Here the job is to transcribe the data verbatim while leaving each picture out.

┏━━

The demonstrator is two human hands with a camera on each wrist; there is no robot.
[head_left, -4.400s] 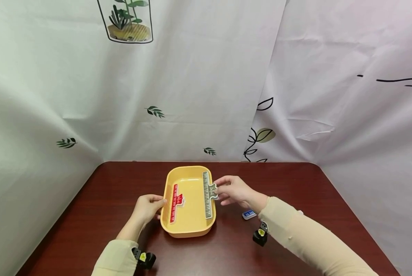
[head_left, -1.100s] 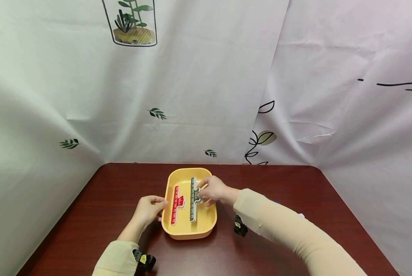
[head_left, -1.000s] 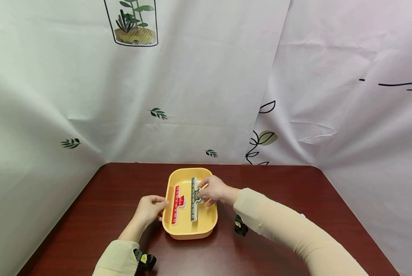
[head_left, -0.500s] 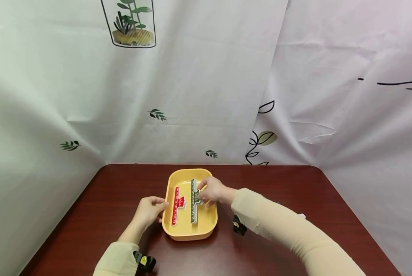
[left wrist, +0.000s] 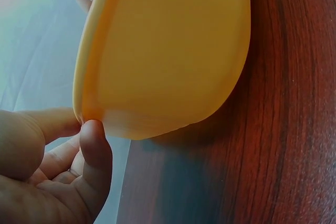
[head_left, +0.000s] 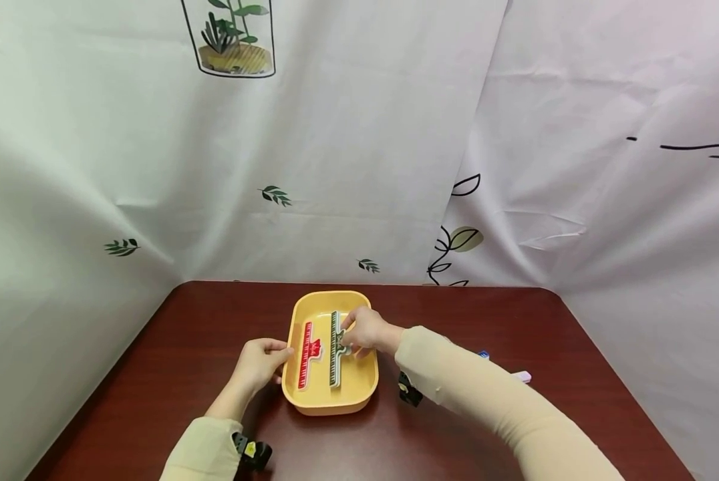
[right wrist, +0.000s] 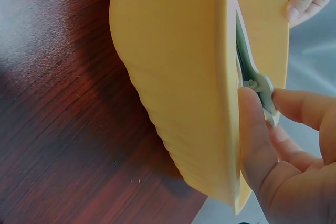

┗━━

→ **EXERCISE RESULT**:
The demonstrator is two human hands with a camera on each wrist; there is no robot.
[head_left, -4.400s] 
[head_left, -1.100s] 
[head_left, -1.000s] 
[head_left, -0.500s] 
[left wrist, +0.000s] 
[head_left, +0.000s] 
[right wrist, +0.000s] 

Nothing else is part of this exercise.